Les principales informations à retenir : 

  • La force arabo-kurde soutenue par les États-Unis s'est lancé à la conquête de la ville, fief syrien de l'EI.
  • L'offensive, baptisée "Colère de l'Euphrate", mobilise 30.000 hommes.
  • La Turquie a été écartée de la bataille mais Washington reste en "contact étroit" avec Ankara.

30.000 hommes mobilisés. "La grande bataille pour la libération de Raqqa et de sa province a commencé", a annoncé une commandante des Forces démocratiques syriennes (FDS) qui lisait un communiqué dans la ville d'Aïn Issa, située à plus de 50 km au nord de Raqqa, aux mains de l'EI depuis deux ans et demi. L'offensive, baptisée "Colère de l'Euphrate" et mobilisant 30.000 hommes, a débuté sur le terrain samedi soir.

"En coordination avec la coalition internationale". "Raqqa sera libéré grâce à ses fils et ses factions arabes, kurdes et turkmènes, des héros combattant sous la bannière des Forces démocratiques syriennes (FDS), avec la participation active des Unités de protection du peuple kurde (YPG) (...) en coordination avec la coalition internationale" dirigée par les États-Unis, d'après le communiqué. Cette annonce très attendue intervient au moment où une opération est en cours pour déloger l'EI de son bastion de Mossoul en Irak. Mossoul et Raqqa sont les deux dernières grandes villes encore contrôlées par l'EI, qui a perdu une grande partie des territoires que ce groupe ultraradical sunnite avait conquis en 2014 en Syrie et en Irak.

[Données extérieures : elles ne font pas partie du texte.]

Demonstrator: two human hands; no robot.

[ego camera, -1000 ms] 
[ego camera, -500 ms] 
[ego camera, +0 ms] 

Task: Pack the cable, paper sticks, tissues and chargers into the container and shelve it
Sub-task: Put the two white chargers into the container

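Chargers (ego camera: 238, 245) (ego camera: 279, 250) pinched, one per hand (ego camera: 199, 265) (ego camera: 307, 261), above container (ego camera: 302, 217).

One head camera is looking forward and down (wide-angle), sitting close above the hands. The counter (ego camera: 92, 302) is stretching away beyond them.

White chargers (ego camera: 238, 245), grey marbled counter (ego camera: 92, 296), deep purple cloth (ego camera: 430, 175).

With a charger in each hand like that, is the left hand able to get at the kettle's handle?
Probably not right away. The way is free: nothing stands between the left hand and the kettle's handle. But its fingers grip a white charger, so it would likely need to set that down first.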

Une opération en deux étapes. Selon les responsables américains, l'opération lancée dimanche va se concentrer d'abord sur l'encerclement ou "l'enveloppement" de la ville. "La première phase sera d'isoler Raqqa" en coupant les principaux axes de communication de la ville avec l'extérieur, a ainsi indiqué le Centcom, le commandement des forces américaines au Moyen-Orient. Et les modalités du déroulement des phases suivantes, et notamment de l'assaut lui-même sur la ville, restent encore à déterminer.

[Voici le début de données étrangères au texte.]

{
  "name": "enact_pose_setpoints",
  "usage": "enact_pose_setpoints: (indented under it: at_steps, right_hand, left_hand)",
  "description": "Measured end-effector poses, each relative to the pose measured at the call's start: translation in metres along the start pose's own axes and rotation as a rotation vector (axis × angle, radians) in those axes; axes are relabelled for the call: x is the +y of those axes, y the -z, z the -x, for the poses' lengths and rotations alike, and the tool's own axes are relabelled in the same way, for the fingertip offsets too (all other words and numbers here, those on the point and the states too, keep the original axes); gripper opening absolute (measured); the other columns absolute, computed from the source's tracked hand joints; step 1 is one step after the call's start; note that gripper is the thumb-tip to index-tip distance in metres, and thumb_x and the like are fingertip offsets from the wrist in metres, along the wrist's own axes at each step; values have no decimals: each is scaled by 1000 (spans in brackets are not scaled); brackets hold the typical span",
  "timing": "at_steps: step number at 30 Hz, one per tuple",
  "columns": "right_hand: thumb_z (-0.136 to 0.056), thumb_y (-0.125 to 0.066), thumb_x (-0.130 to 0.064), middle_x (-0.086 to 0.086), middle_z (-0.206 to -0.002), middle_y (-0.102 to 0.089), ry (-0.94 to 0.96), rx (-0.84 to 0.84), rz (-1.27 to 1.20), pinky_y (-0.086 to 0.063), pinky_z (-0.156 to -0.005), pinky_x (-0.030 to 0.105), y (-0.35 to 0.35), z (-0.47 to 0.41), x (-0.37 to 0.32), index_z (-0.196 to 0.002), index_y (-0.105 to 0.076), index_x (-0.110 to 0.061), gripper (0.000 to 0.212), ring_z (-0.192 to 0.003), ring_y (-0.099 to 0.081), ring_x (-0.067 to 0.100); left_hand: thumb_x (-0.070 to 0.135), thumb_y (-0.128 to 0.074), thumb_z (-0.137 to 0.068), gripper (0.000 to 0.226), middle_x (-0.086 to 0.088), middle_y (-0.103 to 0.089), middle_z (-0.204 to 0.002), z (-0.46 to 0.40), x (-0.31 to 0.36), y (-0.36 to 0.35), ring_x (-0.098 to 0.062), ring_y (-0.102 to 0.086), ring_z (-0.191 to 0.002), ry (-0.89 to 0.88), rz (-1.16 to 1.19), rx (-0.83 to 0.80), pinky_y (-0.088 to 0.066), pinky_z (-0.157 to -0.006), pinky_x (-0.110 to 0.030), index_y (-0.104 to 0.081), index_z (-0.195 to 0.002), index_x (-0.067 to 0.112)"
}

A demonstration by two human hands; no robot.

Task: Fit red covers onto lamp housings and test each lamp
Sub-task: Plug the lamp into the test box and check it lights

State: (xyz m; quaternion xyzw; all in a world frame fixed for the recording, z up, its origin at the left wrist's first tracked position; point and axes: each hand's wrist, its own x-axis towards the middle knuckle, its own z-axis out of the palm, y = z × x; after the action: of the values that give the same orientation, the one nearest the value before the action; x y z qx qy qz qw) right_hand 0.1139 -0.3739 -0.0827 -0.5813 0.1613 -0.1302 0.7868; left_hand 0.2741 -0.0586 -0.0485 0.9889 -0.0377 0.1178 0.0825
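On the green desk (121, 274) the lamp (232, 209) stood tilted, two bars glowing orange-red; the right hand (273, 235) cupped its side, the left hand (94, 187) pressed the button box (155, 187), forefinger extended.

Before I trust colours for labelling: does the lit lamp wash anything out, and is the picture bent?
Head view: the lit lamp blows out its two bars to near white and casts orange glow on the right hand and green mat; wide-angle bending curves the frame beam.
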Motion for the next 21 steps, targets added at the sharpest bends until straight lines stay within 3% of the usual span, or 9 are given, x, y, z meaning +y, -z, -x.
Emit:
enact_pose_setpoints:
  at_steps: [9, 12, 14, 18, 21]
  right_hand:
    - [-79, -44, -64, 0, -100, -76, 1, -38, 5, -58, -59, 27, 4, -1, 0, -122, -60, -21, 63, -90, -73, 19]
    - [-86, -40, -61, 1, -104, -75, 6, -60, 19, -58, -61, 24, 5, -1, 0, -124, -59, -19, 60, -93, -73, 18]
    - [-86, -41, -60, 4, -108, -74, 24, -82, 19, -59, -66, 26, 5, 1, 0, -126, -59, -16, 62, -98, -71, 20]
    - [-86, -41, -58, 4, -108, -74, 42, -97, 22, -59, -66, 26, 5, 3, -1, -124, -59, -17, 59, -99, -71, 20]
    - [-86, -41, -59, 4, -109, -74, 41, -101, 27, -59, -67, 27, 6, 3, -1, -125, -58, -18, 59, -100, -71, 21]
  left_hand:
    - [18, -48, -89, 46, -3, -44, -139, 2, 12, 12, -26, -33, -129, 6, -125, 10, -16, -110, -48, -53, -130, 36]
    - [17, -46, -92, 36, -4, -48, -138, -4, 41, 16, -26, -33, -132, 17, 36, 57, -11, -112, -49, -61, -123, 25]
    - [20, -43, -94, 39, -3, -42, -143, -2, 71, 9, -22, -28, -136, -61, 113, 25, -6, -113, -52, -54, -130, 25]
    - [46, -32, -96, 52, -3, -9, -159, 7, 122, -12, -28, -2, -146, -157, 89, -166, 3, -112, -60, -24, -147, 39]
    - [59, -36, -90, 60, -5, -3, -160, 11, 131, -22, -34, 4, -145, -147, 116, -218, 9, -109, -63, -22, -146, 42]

"La bataille ne sera pas facile". À Raqqa, où les djihadistes sont implantés au sein de la population, "la bataille ne sera pas facile", s'accordent à dire le ministre américain à la Défense, Ashton Carter, et Talal Sello, porte-parole des FDS basé à Hassaké, dans le nord-est de la Syrie. "L'EI défendra son bastion car il sait que la perte de Raqqa signifie sa fin en Syrie", a prévenu ce dernier.

La Turquie écartée. Par ailleurs, la coalition arabo-kurde a indiqué s'être entendue avec les États-Unis pour écarter la Turquie de l'offensive. "Les FDS se sont mises d'accord de manière définitive avec la coalition internationale (dirigée par Washington) pour qu'il n'y ait aucun rôle turc ou des rebelles qui leur sont alliés", a affirmé Talal Sello. Le président turc Recep Tayyip Erdogan avait pourtant déclaré le 27 octobre que les opérations militaires menées par la Turquie dans le nord de la Syrie allaient s'étendre à Raqqa.

"Nous sommes en contact étroit (...) avec nos alliés turcs", a cependant affirmé l'émissaire américain auprès de la coalition internationale anti-EI, ajoutant que les États-Unis veulent que l'offensive sur Raqqa soit "la plus coordonnée possible".